Task to complete = Will you extract the entries word for word? Images should not appear in the copy.

#####

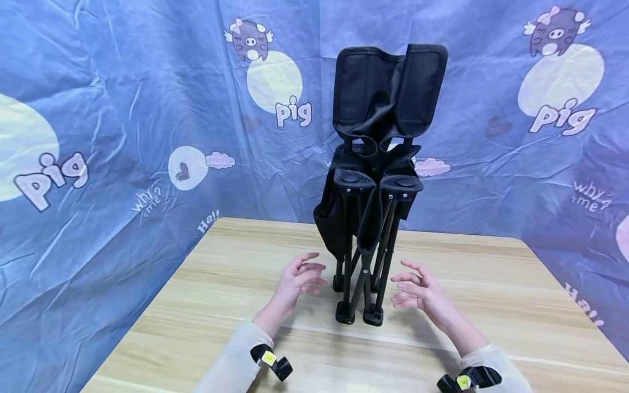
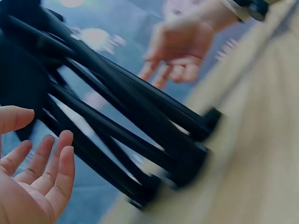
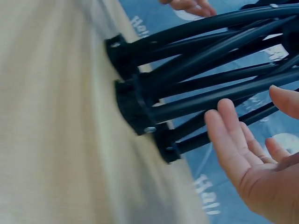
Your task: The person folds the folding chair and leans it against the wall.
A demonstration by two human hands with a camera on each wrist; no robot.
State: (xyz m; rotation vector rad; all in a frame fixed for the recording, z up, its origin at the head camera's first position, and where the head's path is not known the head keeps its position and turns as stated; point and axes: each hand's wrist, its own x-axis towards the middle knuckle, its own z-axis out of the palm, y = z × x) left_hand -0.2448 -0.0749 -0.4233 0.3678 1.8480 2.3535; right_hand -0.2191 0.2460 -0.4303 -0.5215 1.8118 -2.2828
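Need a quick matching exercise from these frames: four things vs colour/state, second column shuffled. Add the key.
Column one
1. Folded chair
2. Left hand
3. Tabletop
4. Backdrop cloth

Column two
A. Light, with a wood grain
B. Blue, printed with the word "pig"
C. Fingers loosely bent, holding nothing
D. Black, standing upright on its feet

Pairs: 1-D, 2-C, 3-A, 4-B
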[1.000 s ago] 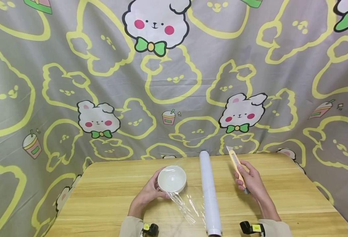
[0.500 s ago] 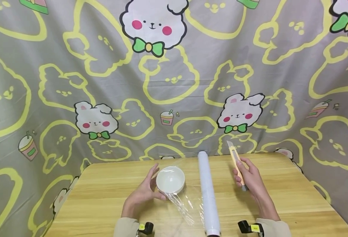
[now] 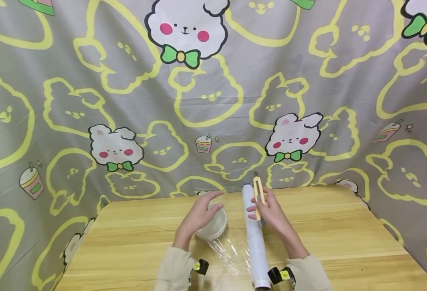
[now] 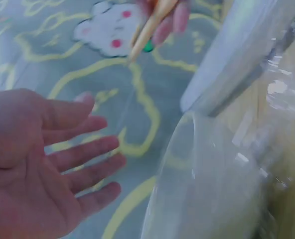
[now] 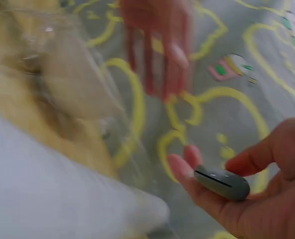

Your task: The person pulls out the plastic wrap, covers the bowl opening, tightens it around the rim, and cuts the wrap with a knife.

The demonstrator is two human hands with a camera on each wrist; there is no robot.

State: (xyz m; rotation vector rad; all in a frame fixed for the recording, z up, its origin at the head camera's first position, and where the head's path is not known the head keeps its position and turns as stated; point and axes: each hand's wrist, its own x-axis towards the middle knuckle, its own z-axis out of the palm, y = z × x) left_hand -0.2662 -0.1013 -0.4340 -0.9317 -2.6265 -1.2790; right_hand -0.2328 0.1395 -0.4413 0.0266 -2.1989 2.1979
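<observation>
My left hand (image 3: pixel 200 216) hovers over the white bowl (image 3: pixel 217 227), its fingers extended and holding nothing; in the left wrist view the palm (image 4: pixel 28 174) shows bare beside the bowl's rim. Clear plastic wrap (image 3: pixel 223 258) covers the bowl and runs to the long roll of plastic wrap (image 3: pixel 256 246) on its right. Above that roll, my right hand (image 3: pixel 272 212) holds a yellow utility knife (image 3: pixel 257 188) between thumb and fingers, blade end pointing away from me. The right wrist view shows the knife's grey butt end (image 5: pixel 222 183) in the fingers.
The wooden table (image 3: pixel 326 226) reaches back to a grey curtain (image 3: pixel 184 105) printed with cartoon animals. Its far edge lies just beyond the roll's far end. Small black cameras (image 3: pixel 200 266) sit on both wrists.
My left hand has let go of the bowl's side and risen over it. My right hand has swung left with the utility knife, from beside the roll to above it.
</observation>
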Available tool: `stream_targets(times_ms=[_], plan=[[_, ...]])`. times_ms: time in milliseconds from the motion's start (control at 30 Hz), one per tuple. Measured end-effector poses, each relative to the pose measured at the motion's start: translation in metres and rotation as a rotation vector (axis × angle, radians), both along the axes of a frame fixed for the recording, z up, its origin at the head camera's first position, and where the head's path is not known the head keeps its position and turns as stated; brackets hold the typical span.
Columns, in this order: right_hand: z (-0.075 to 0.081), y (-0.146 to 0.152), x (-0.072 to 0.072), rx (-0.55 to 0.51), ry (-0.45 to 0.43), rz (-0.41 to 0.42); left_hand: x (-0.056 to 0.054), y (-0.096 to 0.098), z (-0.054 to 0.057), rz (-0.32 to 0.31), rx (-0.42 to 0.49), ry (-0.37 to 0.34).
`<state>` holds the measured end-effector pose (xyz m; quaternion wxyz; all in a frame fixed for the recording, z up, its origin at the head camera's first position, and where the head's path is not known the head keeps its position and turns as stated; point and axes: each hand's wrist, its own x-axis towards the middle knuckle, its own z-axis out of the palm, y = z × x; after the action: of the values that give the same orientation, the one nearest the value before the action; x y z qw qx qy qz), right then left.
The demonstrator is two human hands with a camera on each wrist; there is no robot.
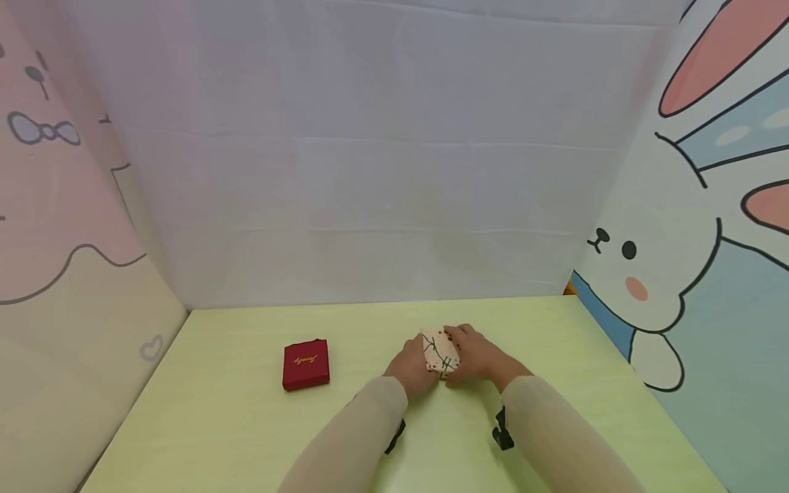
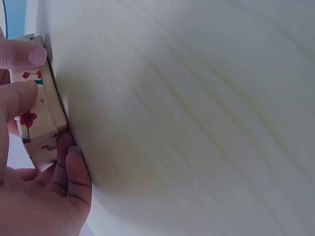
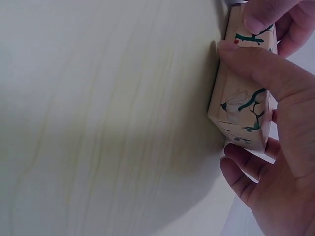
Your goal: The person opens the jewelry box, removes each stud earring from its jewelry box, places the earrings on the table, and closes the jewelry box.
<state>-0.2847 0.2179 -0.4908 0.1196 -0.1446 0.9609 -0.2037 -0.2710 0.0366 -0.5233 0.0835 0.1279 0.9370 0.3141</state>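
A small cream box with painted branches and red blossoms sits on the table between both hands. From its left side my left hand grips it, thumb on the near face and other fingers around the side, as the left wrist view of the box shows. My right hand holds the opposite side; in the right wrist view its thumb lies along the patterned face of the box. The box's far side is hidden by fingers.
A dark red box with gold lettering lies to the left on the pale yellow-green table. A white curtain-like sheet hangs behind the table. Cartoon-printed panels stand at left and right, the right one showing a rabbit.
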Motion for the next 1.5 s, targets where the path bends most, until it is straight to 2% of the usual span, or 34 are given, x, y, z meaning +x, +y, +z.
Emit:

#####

Result of the exercise =
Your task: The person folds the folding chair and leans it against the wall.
A demonstration by two human hands with a camera on each wrist; no robot.
State: (xyz m; rotation vector rad; all in a frame fixed for the recording, z up, its origin at the head camera's first position, and where the head's path is not known the head keeps its position and turns as stated; point and axes: each hand's wrist, its own x-axis towards the middle knuckle, its own z-axis out of the palm, y = z × x) left_hand -0.2448 -0.0749 -0.4233 0.3678 1.8480 2.3535; right_hand -0.2191 0.2460 -0.4303 -0.5215 1.8118 -2.2828
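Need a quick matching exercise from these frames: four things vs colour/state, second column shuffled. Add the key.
Column one
1. Folded chair
2. Left hand
3. Tabletop
4. Backdrop cloth

Column two
A. Light, with a wood grain
B. Blue, printed with the word "pig"
C. Fingers loosely bent, holding nothing
D. Black, standing upright on its feet

Pairs: 1-D, 2-C, 3-A, 4-B
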[1.000 s ago] 
[0.500 s ago] 
[now] 
[now] 
[now] 

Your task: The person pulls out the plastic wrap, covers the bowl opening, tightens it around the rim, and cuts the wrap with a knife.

The demonstrator is two human hands with a camera on each wrist; there is no robot.

State: (xyz m; rotation vector rad; all in a frame fixed for the recording, z up, its origin at the head camera's first position, and where the head's path is not known the head keeps its position and turns as stated; point and axes: each hand's wrist, its own x-axis towards the middle knuckle, its own z-axis out of the palm, y = z × x) left_hand -0.2662 -0.1013 -0.4340 -0.9317 -2.6265 -1.2790; right_hand -0.2328 0.1395 -0.4413 0.0266 -2.1989 2.1979
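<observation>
My left hand (image 3: pixel 200 216) hovers over the white bowl (image 3: pixel 217 227), its fingers extended and holding nothing; in the left wrist view the palm (image 4: pixel 28 174) shows bare beside the bowl's rim. Clear plastic wrap (image 3: pixel 223 258) covers the bowl and runs to the long roll of plastic wrap (image 3: pixel 256 246) on its right. Above that roll, my right hand (image 3: pixel 272 212) holds a yellow utility knife (image 3: pixel 257 188) between thumb and fingers, blade end pointing away from me. The right wrist view shows the knife's grey butt end (image 5: pixel 222 183) in the fingers.
The wooden table (image 3: pixel 326 226) reaches back to a grey curtain (image 3: pixel 184 105) printed with cartoon animals. Its far edge lies just beyond the roll's far end. Small black cameras (image 3: pixel 200 266) sit on both wrists.
My left hand has let go of the bowl's side and risen over it. My right hand has swung left with the utility knife, from beside the roll to above it.
</observation>
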Available tool: `stream_targets(times_ms=[_], plan=[[_, ...]])`. times_ms: time in milliseconds from the motion's start (control at 30 Hz), one per tuple. Measured end-effector poses, each relative to the pose measured at the motion's start: translation in metres and rotation as a rotation vector (axis × angle, radians), both along the axes of a frame fixed for the recording, z up, its origin at the head camera's first position, and where the head's path is not known the head keeps its position and turns as stated; brackets hold the typical span.
Columns, in this order: right_hand: z (-0.075 to 0.081), y (-0.146 to 0.152), x (-0.072 to 0.072), rx (-0.55 to 0.51), ry (-0.45 to 0.43), rz (-0.41 to 0.42); left_hand: x (-0.056 to 0.054), y (-0.096 to 0.098), z (-0.054 to 0.057), rz (-0.32 to 0.31), rx (-0.42 to 0.49), ry (-0.37 to 0.34).
`<state>` holds the measured end-effector pose (xyz m; quaternion wxyz; all in a frame fixed for the recording, z up, its origin at the head camera's first position, and where the head's path is not known the head keeps its position and turns as stated; point and axes: each hand's wrist, its own x-axis towards the middle knuckle, its own z-axis out of the palm, y = z × x; after the action: of the values that give the same orientation, the one nearest the value before the action; x y z qw qx qy qz), right then left.
The demonstrator is two human hands with a camera on each wrist; there is no robot.
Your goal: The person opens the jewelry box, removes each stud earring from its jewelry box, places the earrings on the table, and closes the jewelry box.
<state>-0.2847 0.2179 -0.4908 0.1196 -0.1446 0.9609 -0.2037 -0.2710 0.0366 -0.5233 0.0835 0.1279 0.9370 0.3141</state>
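A small cream box with painted branches and red blossoms sits on the table between both hands. From its left side my left hand grips it, thumb on the near face and other fingers around the side, as the left wrist view of the box shows. My right hand holds the opposite side; in the right wrist view its thumb lies along the patterned face of the box. The box's far side is hidden by fingers.
A dark red box with gold lettering lies to the left on the pale yellow-green table. A white curtain-like sheet hangs behind the table. Cartoon-printed panels stand at left and right, the right one showing a rabbit.
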Motion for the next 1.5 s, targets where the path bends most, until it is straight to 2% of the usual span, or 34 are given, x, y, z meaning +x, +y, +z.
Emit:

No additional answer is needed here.